Exercise description =
What lines in the entries below contain the word "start"? Copy all of them.

Records for processing =
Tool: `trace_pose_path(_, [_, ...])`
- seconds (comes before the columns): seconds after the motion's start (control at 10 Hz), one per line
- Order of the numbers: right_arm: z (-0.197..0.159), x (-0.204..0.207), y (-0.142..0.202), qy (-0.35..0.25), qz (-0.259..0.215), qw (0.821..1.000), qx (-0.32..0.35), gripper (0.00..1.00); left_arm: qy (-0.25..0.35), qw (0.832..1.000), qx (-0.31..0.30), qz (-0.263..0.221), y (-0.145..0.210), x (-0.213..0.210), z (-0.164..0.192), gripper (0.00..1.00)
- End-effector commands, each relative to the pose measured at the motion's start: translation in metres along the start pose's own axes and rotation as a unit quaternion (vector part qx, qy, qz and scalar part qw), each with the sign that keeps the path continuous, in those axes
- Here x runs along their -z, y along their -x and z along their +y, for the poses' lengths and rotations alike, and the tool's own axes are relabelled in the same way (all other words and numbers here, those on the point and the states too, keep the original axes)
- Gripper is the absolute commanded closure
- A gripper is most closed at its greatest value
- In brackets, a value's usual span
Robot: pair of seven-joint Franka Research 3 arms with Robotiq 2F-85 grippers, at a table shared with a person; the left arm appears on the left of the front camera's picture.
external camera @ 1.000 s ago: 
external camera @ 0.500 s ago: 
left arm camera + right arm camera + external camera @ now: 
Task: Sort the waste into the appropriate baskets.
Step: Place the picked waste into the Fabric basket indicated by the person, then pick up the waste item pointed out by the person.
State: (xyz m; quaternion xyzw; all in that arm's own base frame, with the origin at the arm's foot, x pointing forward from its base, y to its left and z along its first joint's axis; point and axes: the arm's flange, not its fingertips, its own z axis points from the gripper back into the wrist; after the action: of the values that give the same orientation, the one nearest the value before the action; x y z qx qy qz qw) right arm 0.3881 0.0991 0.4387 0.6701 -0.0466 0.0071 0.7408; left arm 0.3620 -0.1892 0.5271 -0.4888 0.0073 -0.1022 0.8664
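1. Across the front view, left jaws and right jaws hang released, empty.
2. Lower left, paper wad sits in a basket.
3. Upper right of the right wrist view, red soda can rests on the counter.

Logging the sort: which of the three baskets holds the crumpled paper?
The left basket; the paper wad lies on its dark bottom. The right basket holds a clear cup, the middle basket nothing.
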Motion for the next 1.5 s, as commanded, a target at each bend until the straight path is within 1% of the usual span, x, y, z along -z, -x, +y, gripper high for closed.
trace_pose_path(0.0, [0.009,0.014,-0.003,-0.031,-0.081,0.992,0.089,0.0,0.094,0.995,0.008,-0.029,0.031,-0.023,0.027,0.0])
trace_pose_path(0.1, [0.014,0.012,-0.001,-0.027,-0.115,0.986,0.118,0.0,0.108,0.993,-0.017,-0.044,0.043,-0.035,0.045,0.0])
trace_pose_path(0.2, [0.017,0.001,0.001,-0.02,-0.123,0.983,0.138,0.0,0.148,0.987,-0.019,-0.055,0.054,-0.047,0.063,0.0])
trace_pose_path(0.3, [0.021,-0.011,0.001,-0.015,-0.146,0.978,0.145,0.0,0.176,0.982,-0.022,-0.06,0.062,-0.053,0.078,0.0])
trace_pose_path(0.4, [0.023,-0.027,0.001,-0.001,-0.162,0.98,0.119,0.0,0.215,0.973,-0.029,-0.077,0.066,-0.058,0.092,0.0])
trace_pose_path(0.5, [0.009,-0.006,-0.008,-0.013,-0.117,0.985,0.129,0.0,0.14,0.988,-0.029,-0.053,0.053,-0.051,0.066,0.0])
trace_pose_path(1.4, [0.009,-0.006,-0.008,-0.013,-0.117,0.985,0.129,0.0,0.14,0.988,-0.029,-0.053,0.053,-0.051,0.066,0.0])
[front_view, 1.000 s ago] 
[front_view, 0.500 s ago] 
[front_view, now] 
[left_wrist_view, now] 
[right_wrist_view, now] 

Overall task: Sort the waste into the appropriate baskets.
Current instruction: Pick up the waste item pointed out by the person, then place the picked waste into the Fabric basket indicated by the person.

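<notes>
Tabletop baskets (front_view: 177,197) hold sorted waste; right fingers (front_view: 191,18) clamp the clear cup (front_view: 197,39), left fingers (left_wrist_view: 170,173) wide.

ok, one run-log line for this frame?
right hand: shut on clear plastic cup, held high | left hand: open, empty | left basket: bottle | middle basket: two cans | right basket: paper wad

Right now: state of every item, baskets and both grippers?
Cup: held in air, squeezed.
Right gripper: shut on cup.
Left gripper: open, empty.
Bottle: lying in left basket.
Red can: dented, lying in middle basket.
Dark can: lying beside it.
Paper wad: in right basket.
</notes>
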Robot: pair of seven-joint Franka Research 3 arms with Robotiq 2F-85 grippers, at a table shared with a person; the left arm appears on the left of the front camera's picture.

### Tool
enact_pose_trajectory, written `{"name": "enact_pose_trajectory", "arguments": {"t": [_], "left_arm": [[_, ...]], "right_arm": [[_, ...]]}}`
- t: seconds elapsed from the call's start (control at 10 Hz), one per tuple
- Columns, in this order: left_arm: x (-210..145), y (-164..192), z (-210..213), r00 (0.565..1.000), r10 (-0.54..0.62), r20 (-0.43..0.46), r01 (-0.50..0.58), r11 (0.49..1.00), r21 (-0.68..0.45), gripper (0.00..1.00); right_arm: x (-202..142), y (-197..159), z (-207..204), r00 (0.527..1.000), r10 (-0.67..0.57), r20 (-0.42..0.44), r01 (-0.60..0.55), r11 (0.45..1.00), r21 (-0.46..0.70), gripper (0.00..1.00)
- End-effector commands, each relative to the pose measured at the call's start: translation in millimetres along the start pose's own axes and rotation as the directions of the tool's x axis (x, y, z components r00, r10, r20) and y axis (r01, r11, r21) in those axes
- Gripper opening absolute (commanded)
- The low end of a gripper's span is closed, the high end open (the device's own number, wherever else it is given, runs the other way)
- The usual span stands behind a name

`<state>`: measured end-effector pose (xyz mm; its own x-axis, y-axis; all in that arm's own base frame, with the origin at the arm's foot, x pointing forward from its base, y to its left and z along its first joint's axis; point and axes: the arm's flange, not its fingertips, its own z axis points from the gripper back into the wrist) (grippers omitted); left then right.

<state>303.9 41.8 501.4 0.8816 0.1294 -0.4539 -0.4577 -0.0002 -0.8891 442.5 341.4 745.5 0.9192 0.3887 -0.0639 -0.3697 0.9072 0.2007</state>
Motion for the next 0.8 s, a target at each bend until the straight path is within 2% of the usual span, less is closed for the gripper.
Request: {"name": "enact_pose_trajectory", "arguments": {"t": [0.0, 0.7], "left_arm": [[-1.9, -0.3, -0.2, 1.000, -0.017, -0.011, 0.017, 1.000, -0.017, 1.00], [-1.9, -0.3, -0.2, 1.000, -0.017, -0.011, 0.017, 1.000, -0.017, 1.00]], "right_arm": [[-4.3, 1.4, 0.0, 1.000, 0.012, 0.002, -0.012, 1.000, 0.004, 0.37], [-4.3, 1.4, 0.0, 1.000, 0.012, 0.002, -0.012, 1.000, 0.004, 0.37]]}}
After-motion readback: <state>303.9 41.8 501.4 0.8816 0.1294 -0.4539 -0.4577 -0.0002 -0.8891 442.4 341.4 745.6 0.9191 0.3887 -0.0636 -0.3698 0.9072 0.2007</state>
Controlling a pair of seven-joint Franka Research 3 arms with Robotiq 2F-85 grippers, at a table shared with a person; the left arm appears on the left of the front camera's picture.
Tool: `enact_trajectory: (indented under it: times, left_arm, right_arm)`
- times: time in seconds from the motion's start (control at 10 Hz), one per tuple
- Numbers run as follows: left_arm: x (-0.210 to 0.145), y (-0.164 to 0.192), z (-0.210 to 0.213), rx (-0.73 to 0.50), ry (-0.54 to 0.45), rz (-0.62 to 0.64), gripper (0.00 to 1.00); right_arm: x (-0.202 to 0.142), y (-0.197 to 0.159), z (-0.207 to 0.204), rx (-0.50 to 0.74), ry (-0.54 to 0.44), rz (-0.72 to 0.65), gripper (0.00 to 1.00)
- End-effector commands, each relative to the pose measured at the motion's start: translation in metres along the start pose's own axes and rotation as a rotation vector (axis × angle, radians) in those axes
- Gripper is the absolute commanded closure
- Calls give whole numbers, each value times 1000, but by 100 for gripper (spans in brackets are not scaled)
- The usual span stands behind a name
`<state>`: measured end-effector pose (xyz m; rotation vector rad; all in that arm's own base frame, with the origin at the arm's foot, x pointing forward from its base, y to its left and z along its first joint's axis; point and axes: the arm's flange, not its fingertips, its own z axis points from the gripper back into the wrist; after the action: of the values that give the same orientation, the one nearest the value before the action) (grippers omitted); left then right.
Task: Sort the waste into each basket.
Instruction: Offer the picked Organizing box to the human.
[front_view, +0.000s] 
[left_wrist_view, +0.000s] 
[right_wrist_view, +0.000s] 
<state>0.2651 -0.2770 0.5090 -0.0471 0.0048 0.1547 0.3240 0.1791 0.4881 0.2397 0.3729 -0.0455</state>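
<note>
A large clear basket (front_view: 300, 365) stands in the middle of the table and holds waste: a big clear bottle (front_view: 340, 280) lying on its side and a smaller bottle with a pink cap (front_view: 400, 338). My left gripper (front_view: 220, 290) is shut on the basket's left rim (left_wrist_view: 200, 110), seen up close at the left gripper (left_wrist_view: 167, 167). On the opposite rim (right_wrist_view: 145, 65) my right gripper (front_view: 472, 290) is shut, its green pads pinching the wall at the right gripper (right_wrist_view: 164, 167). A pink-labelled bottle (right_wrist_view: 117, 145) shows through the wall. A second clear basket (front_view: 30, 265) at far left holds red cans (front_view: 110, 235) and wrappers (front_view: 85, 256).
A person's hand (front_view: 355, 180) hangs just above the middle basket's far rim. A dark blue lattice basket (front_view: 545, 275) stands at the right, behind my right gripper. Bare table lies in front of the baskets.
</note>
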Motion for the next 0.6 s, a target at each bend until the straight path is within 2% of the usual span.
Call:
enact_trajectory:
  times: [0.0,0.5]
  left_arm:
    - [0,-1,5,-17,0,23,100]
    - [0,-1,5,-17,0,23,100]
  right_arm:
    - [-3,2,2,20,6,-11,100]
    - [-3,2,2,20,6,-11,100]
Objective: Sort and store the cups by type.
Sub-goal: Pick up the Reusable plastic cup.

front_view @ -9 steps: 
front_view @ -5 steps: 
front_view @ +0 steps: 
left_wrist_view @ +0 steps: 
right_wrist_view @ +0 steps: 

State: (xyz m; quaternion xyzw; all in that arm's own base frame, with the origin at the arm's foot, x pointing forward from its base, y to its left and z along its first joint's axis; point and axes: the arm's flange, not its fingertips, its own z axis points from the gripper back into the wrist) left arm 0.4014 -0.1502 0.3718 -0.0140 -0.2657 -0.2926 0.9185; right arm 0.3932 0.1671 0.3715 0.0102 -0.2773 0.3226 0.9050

Solution below =
- seconds (comes before the columns): seconds after the motion's start (control at 10 Hz), one per line
- End-effector commands, each relative to the pose measured at the motion's start: translation in metres along the start pose's own axes and rotation as a unit quaternion (vector part qx, qy, qz and scalar part qw), each with the sign that keeps the path continuous, in those axes
- t: seconds elapsed from the call's start (control at 10 Hz), one per tuple
- End-effector commands, each relative to the pose measured at the call's start: translation in millimetres along the start pose's own axes and rotation as the directions of the tool's x axis (x, y, z components r00, r10, r20) and y axis (r01, r11, r21) in those axes
- times: time in seconds from the motion's start (control at 10 Hz), one per tuple
- End-effector commands, each relative to the pose measured at the motion's start: translation in metres along the start pose's own axes and rotation as a rotation vector (axis × angle, radians) in those axes

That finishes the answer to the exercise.